_EXERCISE:_ Print exactly the lines below between the line holding "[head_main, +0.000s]" and the line holding "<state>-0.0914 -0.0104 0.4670", inclusive, and nothing more.

_EXTRACTED DATA:_
==============================

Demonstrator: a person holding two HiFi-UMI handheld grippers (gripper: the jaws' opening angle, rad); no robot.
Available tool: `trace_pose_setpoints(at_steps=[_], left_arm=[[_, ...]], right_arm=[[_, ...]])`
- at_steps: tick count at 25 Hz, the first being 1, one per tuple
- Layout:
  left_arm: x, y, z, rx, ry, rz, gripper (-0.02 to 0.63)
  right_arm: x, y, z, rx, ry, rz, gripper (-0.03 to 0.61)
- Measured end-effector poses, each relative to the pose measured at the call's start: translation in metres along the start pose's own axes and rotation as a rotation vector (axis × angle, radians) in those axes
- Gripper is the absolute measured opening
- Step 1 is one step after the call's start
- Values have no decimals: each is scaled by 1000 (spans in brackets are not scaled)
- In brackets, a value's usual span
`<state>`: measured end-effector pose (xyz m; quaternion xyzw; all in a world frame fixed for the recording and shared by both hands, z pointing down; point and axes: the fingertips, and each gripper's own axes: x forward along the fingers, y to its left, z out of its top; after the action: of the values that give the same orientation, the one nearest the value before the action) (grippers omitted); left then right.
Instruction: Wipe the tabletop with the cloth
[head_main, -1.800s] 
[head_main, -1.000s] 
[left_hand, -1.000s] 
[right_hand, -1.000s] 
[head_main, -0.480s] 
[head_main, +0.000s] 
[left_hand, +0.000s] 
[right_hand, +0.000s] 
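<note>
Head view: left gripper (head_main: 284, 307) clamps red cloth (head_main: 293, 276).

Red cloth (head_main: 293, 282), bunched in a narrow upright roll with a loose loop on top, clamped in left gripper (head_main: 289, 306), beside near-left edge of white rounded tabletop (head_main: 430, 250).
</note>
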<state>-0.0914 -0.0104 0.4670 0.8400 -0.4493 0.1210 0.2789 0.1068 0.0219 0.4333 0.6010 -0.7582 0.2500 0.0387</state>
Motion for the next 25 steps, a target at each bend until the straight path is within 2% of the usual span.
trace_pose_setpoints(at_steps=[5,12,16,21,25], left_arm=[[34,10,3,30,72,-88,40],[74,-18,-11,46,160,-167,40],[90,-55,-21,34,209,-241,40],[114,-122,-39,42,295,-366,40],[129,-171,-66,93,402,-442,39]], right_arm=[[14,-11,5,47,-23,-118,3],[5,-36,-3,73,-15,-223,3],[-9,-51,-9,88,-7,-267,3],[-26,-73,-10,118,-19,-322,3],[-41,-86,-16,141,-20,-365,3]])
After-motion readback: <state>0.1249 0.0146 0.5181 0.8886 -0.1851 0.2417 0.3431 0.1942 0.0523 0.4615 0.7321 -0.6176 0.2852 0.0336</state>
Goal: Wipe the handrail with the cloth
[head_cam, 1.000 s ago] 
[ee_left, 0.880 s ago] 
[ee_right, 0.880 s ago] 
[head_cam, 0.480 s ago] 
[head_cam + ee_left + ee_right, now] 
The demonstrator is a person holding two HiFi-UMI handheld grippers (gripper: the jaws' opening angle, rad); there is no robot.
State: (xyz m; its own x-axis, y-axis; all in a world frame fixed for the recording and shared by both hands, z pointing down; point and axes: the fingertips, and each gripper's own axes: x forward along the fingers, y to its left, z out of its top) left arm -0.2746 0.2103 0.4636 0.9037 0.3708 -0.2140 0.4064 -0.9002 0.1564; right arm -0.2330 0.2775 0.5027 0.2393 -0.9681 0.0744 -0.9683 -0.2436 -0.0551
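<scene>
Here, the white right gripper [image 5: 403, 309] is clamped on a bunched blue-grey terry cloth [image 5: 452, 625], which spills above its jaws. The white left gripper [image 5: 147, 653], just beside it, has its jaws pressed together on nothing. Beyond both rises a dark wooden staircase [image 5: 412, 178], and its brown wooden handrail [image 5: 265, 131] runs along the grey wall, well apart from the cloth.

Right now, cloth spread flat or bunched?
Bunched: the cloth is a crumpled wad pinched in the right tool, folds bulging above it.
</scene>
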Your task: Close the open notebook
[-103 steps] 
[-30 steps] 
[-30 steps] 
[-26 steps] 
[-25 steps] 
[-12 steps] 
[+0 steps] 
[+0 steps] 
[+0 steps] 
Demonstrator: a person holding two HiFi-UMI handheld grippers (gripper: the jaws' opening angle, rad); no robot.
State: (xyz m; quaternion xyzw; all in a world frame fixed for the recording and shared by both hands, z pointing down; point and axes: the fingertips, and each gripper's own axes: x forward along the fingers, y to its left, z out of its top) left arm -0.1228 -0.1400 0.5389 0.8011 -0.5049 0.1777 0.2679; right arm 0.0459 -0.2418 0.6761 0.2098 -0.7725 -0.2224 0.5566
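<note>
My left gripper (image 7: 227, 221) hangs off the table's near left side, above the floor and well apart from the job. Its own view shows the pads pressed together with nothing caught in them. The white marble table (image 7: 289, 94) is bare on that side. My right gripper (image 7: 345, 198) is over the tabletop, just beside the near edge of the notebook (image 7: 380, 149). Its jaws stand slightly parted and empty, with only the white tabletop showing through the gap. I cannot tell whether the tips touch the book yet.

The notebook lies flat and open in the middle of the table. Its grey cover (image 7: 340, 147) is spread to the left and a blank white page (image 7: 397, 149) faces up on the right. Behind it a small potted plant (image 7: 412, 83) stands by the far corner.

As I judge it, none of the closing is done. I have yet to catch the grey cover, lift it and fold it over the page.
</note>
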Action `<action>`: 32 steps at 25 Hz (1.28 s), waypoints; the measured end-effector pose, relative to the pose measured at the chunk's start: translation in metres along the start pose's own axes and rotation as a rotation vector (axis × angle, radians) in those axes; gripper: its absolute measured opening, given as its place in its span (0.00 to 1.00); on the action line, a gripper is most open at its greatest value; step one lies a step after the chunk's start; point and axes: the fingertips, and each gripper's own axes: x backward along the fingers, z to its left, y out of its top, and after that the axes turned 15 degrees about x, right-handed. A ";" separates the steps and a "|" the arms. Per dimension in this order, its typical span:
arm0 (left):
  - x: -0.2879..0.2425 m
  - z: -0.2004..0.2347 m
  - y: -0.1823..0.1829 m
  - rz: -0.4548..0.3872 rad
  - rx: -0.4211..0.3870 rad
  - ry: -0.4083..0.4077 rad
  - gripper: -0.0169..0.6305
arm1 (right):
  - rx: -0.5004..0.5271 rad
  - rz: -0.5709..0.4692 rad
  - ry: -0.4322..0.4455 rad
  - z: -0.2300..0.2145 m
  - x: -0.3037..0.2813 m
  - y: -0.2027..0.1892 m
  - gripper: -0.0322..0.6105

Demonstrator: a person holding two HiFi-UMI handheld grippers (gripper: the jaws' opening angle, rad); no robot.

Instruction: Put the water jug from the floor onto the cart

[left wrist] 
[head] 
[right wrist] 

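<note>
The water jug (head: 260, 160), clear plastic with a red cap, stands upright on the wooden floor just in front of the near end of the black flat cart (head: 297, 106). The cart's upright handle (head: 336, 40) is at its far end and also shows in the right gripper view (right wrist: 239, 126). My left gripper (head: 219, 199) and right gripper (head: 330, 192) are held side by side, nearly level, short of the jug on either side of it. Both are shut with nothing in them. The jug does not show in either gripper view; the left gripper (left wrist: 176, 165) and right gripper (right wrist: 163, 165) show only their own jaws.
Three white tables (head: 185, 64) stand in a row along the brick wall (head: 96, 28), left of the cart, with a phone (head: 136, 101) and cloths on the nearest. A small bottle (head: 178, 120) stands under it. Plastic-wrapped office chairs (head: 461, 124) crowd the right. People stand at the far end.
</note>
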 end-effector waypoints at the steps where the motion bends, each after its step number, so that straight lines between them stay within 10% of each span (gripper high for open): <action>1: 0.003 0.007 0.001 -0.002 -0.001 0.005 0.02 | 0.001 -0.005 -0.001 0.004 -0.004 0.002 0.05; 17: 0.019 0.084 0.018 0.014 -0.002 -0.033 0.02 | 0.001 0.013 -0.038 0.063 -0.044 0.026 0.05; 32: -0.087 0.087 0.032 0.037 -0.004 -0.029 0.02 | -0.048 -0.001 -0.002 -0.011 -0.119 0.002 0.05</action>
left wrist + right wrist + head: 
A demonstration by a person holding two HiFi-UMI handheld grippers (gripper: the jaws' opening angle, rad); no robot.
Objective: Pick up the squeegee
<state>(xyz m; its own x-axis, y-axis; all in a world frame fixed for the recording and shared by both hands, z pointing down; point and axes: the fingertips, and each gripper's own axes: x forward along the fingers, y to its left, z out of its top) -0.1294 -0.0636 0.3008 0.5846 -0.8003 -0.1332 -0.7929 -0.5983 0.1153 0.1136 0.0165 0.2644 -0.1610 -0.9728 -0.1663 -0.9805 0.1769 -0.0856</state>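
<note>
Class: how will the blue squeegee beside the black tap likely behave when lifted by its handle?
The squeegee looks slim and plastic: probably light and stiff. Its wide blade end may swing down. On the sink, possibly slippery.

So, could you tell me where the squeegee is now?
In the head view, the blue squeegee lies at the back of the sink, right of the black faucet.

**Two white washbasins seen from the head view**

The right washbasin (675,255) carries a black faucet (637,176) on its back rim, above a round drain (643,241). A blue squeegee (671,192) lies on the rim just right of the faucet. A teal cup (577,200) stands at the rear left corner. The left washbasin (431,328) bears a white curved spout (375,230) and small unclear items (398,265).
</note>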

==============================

_ANSWER TO THIS PROBLEM:_
[head_main, +0.000s] 
[left_hand, +0.000s] 
[right_hand, +0.000s] 
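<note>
Head view: left gripper (head_main: 284, 307) clamps red cloth (head_main: 293, 276).

Red cloth (head_main: 293, 282), bunched in a narrow upright roll with a loose loop on top, clamped in left gripper (head_main: 289, 306), beside near-left edge of white rounded tabletop (head_main: 430, 250).
</note>
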<state>-0.0914 -0.0104 0.4670 0.8400 -0.4493 0.1210 0.2789 0.1068 0.0219 0.4333 0.6010 -0.7582 0.2500 0.0387</state>

That completes the answer, and no more is expected.